The neural ODE replaces the six residual layers Ni(yi ) with the continuous derivative N(y,t). The forward method of the NeuralODE invokes the adjoint solution to the integration by using the odeint() function described in the previous example. You can experiment with this in the Jupyter notebook in the repo. With one epoch of training the accuracy on the test set was 98.6%. Two epoch put it over 99%.
One of the other applications of Neural ODEs is to time series data. A challenge for many tradition neural network approaches to time series data analysis is that they require uniformly spaced samples for training. Because the Neural ODE is continuous, the sampling can be flexible and adaptive.
This report is an attempt to illustrate a striking duality that seems to exist between deep neural networks and differential equations. On the one hand, neural networks are non-linear functions that, with the right choice of activation functions, can have smooth first and second derivatives and, consequently, they can be trained to solve complex differential equations. Generative adversarial networks can even model the solution to stochastic differential equations that fully satisfy the governing laws of physics. Seen from another perspective, many deep networks are just discrete approximations to continuous operators that can be solved with advanced differential equations packages. These Neural ODEs have much smaller memory requirements and are more adaptive in their execution and may more accurately solve difficult problems.

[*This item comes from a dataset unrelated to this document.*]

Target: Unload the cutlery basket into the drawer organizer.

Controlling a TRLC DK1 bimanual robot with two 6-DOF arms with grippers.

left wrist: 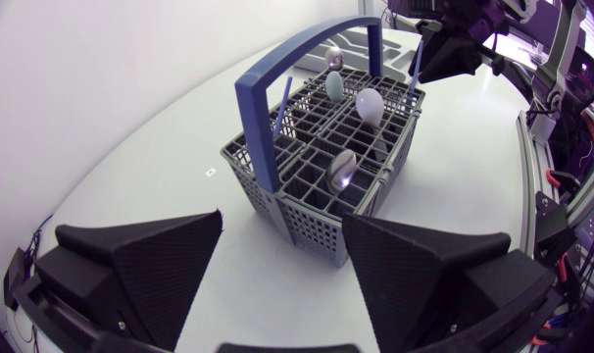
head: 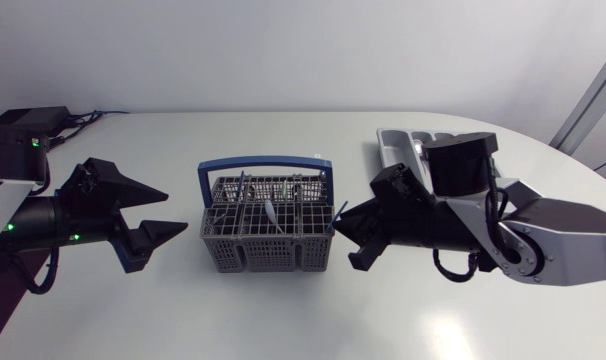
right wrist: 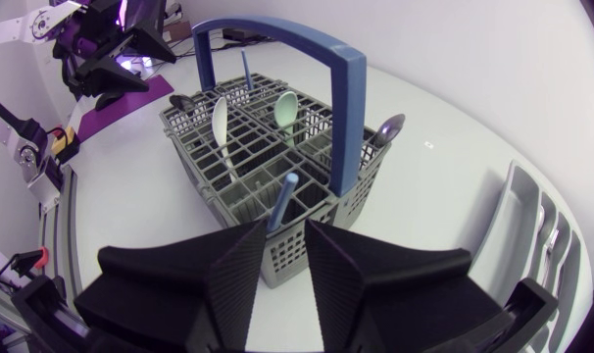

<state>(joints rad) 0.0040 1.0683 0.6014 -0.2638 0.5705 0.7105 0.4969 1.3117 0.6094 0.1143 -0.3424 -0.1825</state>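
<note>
The cutlery basket (head: 266,232) is standing upright in the middle of the bench (head: 283,320), with its blue carry handle (head: 265,162) arching across the top. It is not yet unloaded: a white spoon (right wrist: 219,120) and a pale green spoon (right wrist: 287,106) are poking bowl-up out of the inner compartments. A blue-handled piece (right wrist: 280,201) is leaning in the corner compartment nearest the right arm. That piece seems to be why the right pincer (right wrist: 287,240) is hovering just beside this corner. Its fingers are parted only narrowly and are gripping nothing, and the slim handle is sitting just ahead of the gap. So small an opening probably suits a thin handle set among tight grid walls. The drawer organizer (head: 398,145) is lying behind the right arm, partly hidden by it in the head view. It is near the basket on that same side, which is likely keeping each carry short. The left pincer (head: 173,212) is released wide and empty, pointing at the basket's opposite side without touching it. It is probably either staying out of the way or waiting to steady the basket.
</note>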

It is going to be interesting to see where these approaches lead in the years ahead.
The github repository for this paper contains four Jupyter notebooks: the solution to Burger’s equation, the simple non-linear and generative adversarial example, and the simple Neural ODE solution to the spiral described above and the MNIST solver.
Postscript. I realize now that I overlooked another significant contribution to this discussion. “Deep Learning Based Integrators for Solving Newton’s Equations with Large Timesteps” arXiv:2004.06493v2 by Geoffrey Fox and colleagues show how RNN can be use to vastly improve the performance of the integration of Newton’s equation.